Some people may already be able to share some code to help with this.
As a start, I pasted below a simplified version of the view that removes the hits table. Until we add this to the R package, you can create this view manually in your motus database(s) using a tool such as DB Browser for SQLite, for instance: https://sqlitebrowser.org/
In the case of the sample project 176, this brings down the number of rows from about 108,000 to about 4,800. Other approaches to summarize the data by time intervals (e.g. 5 or 10 minutes) as suggested by Yolanda would also work if you need better details on the fine scale activity.

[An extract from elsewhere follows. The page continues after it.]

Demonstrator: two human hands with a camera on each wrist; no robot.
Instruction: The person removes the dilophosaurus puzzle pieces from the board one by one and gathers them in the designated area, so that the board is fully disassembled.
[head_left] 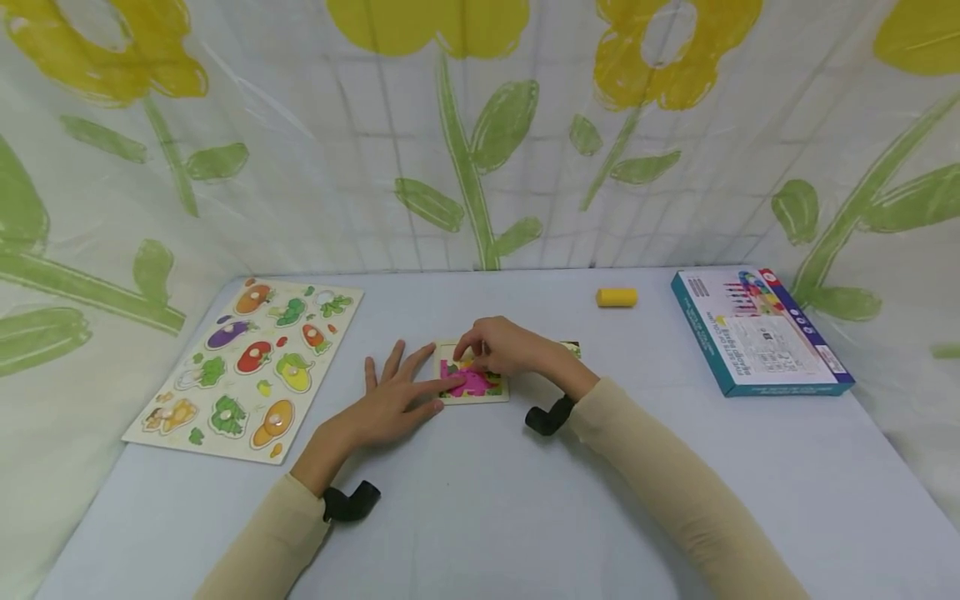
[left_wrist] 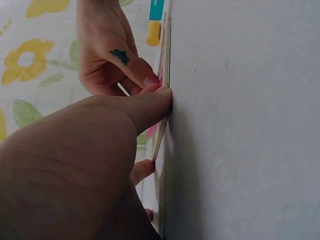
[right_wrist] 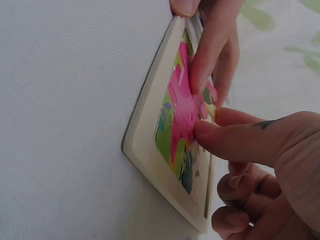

The tsEnd and tsBegin fields are new and provide the outer bounds of the run for a given tag on a specific antenna. You can also remove any fields that you don’t plan to use from the view below, which will help with memory, or even entire tables if they are not needed, but you’ll need to dig a bit more into the sql syntax to do that.
CREATE VIEW allruns
AS
SELECT
t2.runID as runID,
t3.batchID as batchID,
t2.done as done,
CASE WHEN t12.motusTagID is null then t2.motusTagID else t12.motusTagID end as motusTagID,
t12.ambigID as ambigID,
t2.ant as port,
t2.len as runLen,
t2.tsBegin as tsBegin,
t2.tsEnd as tsEnd,
t3.monoBN as bootnum,
t4.projectID as tagProjID,
t4.mfgID as mfgID,
t4.type as tagType,
t4.codeSet as codeSet,
t4.manufacturer as mfg,
t4.model as tagModel,
t4.lifeSpan as tagLifespan,
t4.nomFreq as nomFreq,
t4.bi as tagBI,
t4.pulseLen as pulseLen,
t5.deployID as tagDeployID,
t5.speciesID as speciesID,
t5.markerNumber as markerNumber,
t5.markerType as markerType,
t5.tsStart as tagDeployStart,
t5.tsEnd as tagDeployEnd,
t5.latitude as tagDeployLat,
t5.longitude as tagDeployLon,
t5.elevation as tagDeployAlt,
t6a.deviceID as deviceID,
t6.deployID as recvDeployID,
t6.latitude as recvDeployLat,
t6.longitude as recvDeployLon,
t6.elevation as recvDeployAlt,
t6a.serno as recv,
t6.name as recvDeployName,
t6.siteName as recvSiteName,
t6.isMobile as isRecvMobile,
t6.projectID as recvProjID,
t7.antennaType as antType,
t7.bearing as antBearing,
t7.heightMeters as antHeight,
t8.english as speciesEN,
t8.french as speciesFR,
t8.scientific as speciesSci,
t8.`group` as speciesGroup,
t9.label as tagProjName,
t10.label as recvProjName,
t11.lat as gpsLat,
t11.lon as gpsLon,
t11.alt as gpsAlt
FROM
runs AS t2
left join allambigs t12 on t2.motusTagID = t12.ambigID
LEFT JOIN
batchRuns AS t3a ON t2.runID = t3a.runID
LEFT JOIN
batches AS t3 ON t3.batchID = t3a.batchID
LEFT JOIN
tags AS t4 ON t4.tagID = CASE WHEN t12.motusTagID is null then t2.motusTagID else t12.motusTagID end
LEFT JOIN
tagDeps AS t5 ON t5.tagID = CASE WHEN t12.motusTagID is null then t2.motusTagID else t12.motusTagID end
AND t5.tsStart =
(SELECT
max(t5b.tsStart)
FROM
tagDeps AS t5b
WHERE
t5b.tagID = CASE WHEN t12.motusTagID is null then t2.motusTagID else t12.motusTagID end
AND t5b.tsStart <= t2.tsBegin
AND (t5b.tsEnd IS NULL OR t5b.tsEnd >= t2.tsBegin)
)
LEFT JOIN
recvs as t6a on t6a.deviceID =t3.motusDeviceID
LEFT JOIN
recvDeps AS t6 ON t6.deviceID = t3.motusDeviceID AND
t6.tsStart =
(SELECT
max(t6b.tsStart)
FROM
recvDeps AS t6b
WHERE
t6b.deviceID=t3.motusDeviceID
AND t6b.tsStart <= t2.tsBegin
AND (t6b.tsEnd IS NULL OR t6b.tsEnd >= t2.tsBegin)
)
LEFT JOIN
antDeps AS t7 ON t7.deployID = t6.deployID AND t7.port = t2.ant
LEFT JOIN
species AS t8 ON t8.id = t5.speciesID
LEFT JOIN
projs AS t9 ON t9.ID = t5.projectID
LEFT JOIN
projs AS t10 ON t10.ID = t6.projectID
LEFT JOIN
gps AS t11 ON t11.batchID = t3.batchID
AND t11.ts =
(SELECT
max(t11b.ts)
FROM
gps AS t11b
WHERE
t11b.batchID=t3.batchID
AND t11b.ts <= t2.tsBegin
)
Denis Lepage
-------- Original message --------
From: Yolanda Morbey <ymo...@uwo.ca>
Date: 1/13/21 13:10 (GMT-05:00)
To: Motus Wildlife Tracking System <motu...@googlegroups.com>, pdl <p...@clevelandmetroparks.com>
Subject: Re: [motus-wts] Re: Converting R Data to Flat File (Section 3.5.8 in Motus R Book)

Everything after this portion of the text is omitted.